Prednisone will probably make you fat. It is an evil siren, it will chill out a flare but there is ALWAYS a price to pay. Don't take it if you don't have to. I remember as a teenager I was on it for two weeks and the Dr. didn't have me taper off of it. A day or so after I stopped it I was trying to brush my hair but it was causing me excruciating pain, in another few days I was black and blue from playing softball. I was incredibly angry with the Dr. because I had to go back to find out what was wrong with me, it literally made me sick to go off of it with no taper. It's just not a drug to be casual about.

http://www.peoplespharmacy.com/2012/04/08/prednisone-side-effects-deal-with-the-devil/

You can have RA and be seronegative.

You will probably suffer from two things: exhaustion and brain fog. Both are very real and your friends and family are going to have to learn to accept it and adapt. You might just not be able to do what you did before, my life has changed dramatically. My Dr. describes my disease as aggressive and severe, yours hopefully is different.

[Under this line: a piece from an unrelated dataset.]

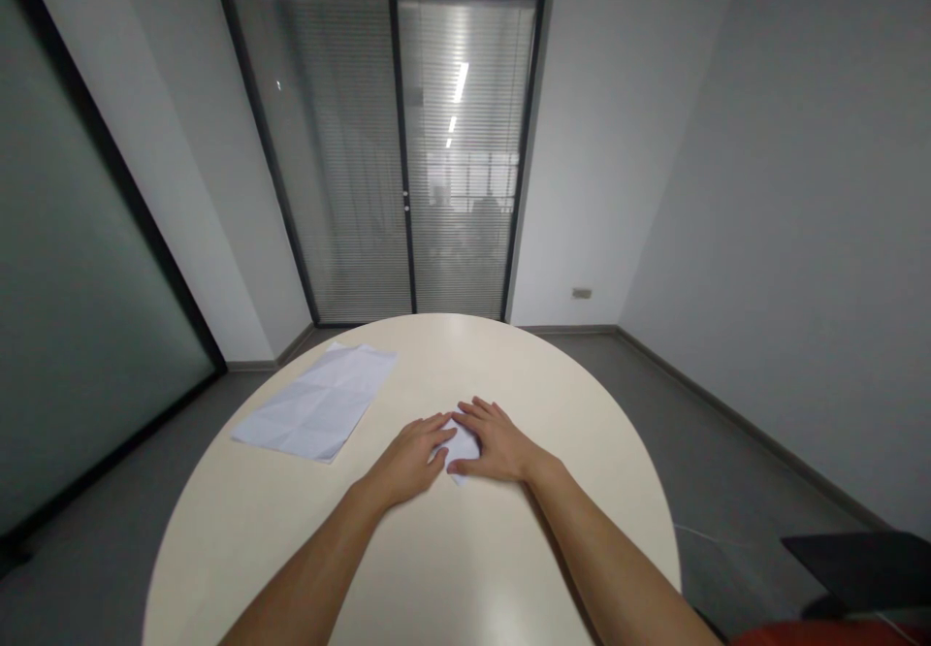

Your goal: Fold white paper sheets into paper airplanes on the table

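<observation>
A small folded piece of white paper (461,446) lies on the round table, partly covered by fingers. From the left, my left hand (416,456) holds it against the tabletop, its index finger reaching over the paper and its thumb near the paper's left edge. My right hand (500,440) grips it from the right, with the thumb at the near edge and the fingers at the far edge. The fingertips of both hands come close together at the paper's far end. A lower tip of the paper shows between the thumbs.
Creased white sheets (320,403) lie at the table's left side. The cream round table (567,384) has a curved edge all round. Beyond it stand glass panels with blinds (465,239). A dark flat object (862,564) and something red are at the lower right.
</observation>
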`<state>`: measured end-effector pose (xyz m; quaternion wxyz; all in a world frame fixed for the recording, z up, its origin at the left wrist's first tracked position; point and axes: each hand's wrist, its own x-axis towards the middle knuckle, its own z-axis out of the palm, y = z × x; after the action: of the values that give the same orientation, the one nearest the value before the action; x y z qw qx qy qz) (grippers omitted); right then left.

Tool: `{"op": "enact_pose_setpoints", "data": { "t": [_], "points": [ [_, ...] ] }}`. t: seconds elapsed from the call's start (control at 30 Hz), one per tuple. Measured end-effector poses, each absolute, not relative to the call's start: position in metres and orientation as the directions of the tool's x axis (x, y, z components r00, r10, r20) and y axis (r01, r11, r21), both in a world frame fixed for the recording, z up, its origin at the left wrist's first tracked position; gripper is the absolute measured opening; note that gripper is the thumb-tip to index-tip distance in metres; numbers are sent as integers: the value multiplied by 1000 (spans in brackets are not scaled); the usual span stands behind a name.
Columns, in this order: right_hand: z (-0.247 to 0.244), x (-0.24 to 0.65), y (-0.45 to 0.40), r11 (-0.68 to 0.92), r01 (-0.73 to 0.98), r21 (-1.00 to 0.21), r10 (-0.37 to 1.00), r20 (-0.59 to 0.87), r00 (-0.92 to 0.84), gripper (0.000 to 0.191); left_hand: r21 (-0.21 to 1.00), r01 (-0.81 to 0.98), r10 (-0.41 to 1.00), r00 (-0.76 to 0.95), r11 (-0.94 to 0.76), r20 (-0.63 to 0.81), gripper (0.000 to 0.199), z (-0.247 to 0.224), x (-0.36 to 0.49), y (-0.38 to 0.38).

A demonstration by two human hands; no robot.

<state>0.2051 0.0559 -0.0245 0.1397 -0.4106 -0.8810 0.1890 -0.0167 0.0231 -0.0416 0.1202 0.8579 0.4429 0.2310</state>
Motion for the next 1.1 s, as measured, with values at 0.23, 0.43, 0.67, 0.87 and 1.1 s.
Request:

Here's me, on a real bad day.


and the old me, or me, who I really am.


I am working on being somewhere in the middle, or back to me. That is the goal. In any case that is what I have to give for today, I'll try to think of more things to learn the easy way and skip the hard road! Gentle hugs!

The grocery store.

Yesterday (now two weeks ago) I woke up and like usual took my handfull of pills that could knock out a horse, and went back to sleep for a couple of hours. Then I woke up and I decided to to go the grocery store. Sounds pretty normal, right? The only thing is I can't stand up straight and my hands have been "drawn up" for the last few days in varying degrees, my right hand the worst, it's in a complete fist and I usually walk around with a rolled up sock in it shaped like a doughnut in the hopes that my tendons won't shorten from my hand staying closed.
So I have to get ready, no one is awake so I can't wear a bra so I slip my nightgown off and slip a dress on, the only difference is the print really. I slid into some sandals, and I'm ready, I can't brush my teeth or hair, so I usually keep my hair in a knot until either my hands can take a bushing or someone comes to help me wash my hair and brushes it out. So, I'm ready to go, I battle with the key and the ignition and get the car going and drive with a great deal of pain with my fingers extended. I get into the store and think that since I haven't been up in a while I should get the exercise and walk instead of riding the cart. This is a choice I always regret. I head to the fruits and veggies and I'm already in pain, and by the time I'm to the milk I'm shopping silently with tears running down my face. I try not to look up or make eye contact with anyone realizing that my hobbling around is probably attracting attention on it's own. I get to the one spot in the store that is kind of a cul-de-sac and my mom calls right then. Immediately she wants to know whats wrong, I tell her I'm in the grocery store and it's too hard, it's too hard to pick up the food, to reach, to bend, that I can't hold onto things and I'm dropping them and then I have to leave it because I can't get things off the floor. This entire trip has been a disaster and all I have are some sandwich things and cottage cheese. Cooking is out of the question now and this shopping trip is starting to feel like a real hard slap of reality in the face. So, I'm hiding in the ethnic section and here comes a man looking for something who keeps staring at me, crying on the phone, bent over, my hair chooses right then to fall out of the knot I wasn't quite able to make that day. The man gets something and leaves me alone again with my mom on the phone. I hate her catching me like this because it makes her so sad. She says things like "if I could take it for you I would" but the truth is she is already battling multiple autoimmune diseases just like I am.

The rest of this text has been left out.